**Assignment:**
All of the data below is to be output without alteration.

**Provided data:**
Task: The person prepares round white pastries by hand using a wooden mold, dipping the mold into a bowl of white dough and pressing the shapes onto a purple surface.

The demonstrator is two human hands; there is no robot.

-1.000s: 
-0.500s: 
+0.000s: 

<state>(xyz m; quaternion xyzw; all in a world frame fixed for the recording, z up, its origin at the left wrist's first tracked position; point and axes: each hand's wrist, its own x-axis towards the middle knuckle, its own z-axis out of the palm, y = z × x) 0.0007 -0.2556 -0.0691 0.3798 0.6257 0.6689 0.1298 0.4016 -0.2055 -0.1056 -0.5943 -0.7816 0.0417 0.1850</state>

**Response to this exercise:**
Task: The person prepares round white pastries by hand using a wooden mold, dipping the mold into a bowl of white dough and pressing the shapes onto a purple surface.

The demonstrator is two human hands; there is no robot.

-1.000s: 
-0.500s: 
+0.000s: 

<state>(xyz m; quaternion xyzw; all in a world frame fixed for the recording, z up, its origin at the left wrist's first tracked position; point and axes: each hand's wrist, its own x-axis towards the middle knuckle, its own z-axis out of the palm, y = z × x) 0.0007 -0.2556 -0.0691 0.3798 0.6257 0.6689 0.1298 0.4016 -0.2055 -0.1056 -0.5943 -0.7816 0.0417 0.1850</state>

This answer is complete as written.